### WHAT IS NEEDED
Scan the records below for the line with "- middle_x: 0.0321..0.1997" and the line with "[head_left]". Repeat those two lines and every line between them exactly, and nothing else.

### RECORDS FOR THE TASK
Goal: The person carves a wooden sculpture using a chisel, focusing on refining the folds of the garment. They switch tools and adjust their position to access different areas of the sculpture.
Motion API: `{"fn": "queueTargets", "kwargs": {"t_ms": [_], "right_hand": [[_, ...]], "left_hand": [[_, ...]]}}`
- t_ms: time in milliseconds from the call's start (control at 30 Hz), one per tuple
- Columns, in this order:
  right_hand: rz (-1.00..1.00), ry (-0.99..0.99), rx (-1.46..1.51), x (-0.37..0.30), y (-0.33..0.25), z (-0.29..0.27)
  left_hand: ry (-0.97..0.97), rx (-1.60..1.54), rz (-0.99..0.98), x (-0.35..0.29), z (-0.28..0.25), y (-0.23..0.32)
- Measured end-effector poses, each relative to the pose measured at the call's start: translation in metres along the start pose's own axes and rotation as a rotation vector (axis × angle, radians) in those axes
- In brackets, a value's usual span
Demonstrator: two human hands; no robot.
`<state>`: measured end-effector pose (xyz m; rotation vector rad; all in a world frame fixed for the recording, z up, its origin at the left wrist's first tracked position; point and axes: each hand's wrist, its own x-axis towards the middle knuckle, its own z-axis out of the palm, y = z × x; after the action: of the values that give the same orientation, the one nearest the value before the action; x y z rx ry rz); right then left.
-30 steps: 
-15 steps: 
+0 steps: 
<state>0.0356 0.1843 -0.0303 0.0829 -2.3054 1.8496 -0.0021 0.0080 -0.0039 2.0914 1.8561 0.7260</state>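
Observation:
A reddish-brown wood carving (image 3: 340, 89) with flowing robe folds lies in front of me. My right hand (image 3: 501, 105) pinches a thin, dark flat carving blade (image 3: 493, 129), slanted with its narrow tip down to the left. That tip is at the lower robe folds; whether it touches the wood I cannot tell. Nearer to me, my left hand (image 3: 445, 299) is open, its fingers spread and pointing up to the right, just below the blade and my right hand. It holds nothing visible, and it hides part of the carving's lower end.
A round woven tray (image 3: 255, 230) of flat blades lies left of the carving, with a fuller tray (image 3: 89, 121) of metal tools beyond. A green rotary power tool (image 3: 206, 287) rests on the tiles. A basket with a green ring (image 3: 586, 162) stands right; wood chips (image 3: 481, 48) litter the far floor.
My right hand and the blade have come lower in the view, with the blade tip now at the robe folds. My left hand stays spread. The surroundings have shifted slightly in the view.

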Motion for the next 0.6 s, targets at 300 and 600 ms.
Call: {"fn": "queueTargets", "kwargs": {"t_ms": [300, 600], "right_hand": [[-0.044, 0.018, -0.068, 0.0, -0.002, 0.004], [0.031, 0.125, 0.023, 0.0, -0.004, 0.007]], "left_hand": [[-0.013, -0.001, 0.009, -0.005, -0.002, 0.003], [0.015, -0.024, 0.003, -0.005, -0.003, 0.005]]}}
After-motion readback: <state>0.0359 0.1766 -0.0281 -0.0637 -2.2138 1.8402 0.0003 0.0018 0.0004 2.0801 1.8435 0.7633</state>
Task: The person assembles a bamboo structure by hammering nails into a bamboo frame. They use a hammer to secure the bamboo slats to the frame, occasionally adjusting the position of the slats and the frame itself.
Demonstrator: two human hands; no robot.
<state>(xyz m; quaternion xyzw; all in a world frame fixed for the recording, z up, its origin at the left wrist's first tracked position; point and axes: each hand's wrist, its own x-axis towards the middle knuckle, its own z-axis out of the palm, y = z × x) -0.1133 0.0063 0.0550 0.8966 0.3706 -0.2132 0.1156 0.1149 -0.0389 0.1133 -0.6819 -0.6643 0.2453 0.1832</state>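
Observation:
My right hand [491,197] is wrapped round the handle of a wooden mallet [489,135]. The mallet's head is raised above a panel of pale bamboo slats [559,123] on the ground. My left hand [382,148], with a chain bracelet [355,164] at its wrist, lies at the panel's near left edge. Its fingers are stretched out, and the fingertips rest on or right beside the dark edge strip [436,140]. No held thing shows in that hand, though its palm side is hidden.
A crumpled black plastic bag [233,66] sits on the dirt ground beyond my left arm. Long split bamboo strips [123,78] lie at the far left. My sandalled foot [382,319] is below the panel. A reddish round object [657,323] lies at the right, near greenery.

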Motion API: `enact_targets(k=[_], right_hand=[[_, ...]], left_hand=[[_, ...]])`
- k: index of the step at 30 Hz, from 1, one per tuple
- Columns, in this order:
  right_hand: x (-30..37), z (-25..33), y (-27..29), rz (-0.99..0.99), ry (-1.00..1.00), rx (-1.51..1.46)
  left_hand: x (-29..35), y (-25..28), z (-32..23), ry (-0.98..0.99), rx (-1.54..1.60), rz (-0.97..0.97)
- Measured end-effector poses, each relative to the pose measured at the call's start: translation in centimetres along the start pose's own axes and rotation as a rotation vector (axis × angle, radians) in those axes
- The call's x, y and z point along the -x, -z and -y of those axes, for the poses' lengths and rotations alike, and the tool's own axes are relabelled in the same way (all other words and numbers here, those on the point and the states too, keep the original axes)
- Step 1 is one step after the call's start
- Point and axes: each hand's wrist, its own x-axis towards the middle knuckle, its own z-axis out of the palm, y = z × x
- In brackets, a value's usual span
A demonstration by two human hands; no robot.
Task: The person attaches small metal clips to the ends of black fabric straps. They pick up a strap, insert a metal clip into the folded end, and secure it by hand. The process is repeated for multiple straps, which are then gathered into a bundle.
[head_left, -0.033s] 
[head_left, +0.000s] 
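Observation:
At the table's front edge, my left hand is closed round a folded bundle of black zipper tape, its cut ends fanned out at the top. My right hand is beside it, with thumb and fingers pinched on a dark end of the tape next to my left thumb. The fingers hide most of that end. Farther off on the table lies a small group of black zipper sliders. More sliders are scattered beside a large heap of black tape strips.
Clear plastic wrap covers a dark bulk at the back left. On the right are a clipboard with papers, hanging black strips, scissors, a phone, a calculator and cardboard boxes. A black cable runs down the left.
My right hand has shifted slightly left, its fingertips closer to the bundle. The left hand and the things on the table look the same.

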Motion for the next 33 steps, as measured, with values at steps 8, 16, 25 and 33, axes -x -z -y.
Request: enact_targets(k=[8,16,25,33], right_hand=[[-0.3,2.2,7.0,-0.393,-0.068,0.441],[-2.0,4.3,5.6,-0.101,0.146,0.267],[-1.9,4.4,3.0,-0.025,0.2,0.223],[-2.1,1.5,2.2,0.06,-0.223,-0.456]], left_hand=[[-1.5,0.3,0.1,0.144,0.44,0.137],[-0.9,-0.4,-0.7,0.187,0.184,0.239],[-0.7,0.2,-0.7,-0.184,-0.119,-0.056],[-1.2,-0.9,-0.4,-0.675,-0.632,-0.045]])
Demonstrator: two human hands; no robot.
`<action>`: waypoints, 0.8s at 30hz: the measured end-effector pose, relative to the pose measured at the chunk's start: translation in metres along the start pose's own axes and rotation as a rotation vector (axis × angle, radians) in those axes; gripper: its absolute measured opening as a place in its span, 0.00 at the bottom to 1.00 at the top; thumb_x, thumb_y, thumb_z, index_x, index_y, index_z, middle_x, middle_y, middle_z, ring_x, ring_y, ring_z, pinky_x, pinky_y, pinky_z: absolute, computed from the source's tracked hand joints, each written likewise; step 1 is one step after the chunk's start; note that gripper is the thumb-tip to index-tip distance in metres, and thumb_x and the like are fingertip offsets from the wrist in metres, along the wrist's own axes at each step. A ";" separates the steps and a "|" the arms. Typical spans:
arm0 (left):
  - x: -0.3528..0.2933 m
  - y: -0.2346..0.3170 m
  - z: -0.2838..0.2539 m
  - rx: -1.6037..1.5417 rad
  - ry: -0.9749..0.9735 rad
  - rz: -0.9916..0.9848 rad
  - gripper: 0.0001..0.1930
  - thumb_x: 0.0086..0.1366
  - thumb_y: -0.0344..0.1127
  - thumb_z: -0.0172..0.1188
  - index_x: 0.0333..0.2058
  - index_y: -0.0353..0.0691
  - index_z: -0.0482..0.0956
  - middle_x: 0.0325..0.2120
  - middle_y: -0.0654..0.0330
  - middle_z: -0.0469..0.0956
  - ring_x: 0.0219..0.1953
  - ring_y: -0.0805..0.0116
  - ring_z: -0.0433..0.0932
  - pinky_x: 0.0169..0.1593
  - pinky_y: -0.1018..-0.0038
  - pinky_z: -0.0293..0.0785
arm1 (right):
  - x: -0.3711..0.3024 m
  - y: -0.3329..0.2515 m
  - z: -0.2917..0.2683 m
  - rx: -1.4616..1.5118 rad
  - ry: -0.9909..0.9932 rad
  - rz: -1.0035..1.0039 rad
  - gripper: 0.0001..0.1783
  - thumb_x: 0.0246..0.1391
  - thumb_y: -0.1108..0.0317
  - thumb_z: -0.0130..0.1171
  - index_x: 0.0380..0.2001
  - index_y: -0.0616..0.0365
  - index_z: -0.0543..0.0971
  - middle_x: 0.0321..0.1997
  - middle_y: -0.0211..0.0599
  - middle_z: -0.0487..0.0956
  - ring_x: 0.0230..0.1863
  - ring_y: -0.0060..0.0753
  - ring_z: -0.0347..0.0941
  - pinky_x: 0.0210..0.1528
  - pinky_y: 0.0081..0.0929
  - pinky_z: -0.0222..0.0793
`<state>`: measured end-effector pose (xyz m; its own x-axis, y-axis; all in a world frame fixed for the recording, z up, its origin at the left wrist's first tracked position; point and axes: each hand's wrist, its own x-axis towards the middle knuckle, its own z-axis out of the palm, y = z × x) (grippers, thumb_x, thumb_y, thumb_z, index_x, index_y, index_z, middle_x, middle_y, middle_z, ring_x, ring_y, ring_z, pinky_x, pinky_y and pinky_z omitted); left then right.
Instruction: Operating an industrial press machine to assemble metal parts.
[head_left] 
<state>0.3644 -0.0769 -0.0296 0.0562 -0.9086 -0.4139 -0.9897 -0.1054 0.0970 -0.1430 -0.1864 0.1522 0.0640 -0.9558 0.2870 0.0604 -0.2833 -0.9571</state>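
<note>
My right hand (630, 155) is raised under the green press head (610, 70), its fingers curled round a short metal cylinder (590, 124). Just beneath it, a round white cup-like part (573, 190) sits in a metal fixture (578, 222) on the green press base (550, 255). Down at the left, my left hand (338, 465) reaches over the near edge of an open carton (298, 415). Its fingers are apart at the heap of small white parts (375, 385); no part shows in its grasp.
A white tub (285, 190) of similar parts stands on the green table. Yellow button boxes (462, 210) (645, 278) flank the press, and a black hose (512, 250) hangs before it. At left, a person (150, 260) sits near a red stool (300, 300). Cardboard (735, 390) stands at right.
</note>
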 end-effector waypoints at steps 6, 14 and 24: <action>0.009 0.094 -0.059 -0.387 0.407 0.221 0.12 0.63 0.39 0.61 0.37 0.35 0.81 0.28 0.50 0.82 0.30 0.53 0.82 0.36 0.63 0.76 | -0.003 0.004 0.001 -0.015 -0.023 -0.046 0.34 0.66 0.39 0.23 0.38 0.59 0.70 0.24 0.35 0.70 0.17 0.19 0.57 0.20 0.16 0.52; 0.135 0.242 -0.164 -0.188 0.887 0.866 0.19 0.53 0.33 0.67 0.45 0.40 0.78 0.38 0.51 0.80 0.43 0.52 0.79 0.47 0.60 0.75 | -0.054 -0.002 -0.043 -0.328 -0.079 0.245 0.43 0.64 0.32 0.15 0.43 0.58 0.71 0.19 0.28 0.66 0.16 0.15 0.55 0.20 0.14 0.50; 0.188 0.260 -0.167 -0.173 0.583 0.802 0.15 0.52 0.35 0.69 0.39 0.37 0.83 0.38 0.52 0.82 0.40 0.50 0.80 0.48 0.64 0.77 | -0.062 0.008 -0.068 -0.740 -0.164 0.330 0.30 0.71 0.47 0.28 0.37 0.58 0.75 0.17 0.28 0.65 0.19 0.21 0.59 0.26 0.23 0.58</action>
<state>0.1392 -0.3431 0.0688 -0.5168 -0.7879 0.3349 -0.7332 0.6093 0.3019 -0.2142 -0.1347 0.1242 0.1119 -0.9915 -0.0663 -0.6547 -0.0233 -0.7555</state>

### SOLUTION
  - middle_x: 0.0321..0.1997
  - middle_y: -0.0211..0.0599
  - middle_z: -0.0487..0.0956
  - ring_x: 0.0230..0.1863
  - ring_y: -0.0060..0.0753
  - ring_z: -0.0347..0.0941
  - pinky_x: 0.0210..0.1528
  - pinky_y: 0.0081..0.0929
  - pinky_z: -0.0222..0.0793
`<state>`: measured end-effector pose (xyz m; its own x-axis, y-axis; all in a world frame fixed for the recording, z up, its origin at the left wrist's first tracked position; point and axes: each hand's wrist, its own x-axis towards the middle knuckle, its own z-axis out of the palm, y = z × x) (grippers, thumb_x, thumb_y, thumb_z, index_x, index_y, index_z, middle_x, middle_y, middle_z, ring_x, ring_y, ring_z, pinky_x, pinky_y and pinky_z omitted); left then right.
Instruction: Operating an industrial press machine to assemble metal parts.
[head_left] 

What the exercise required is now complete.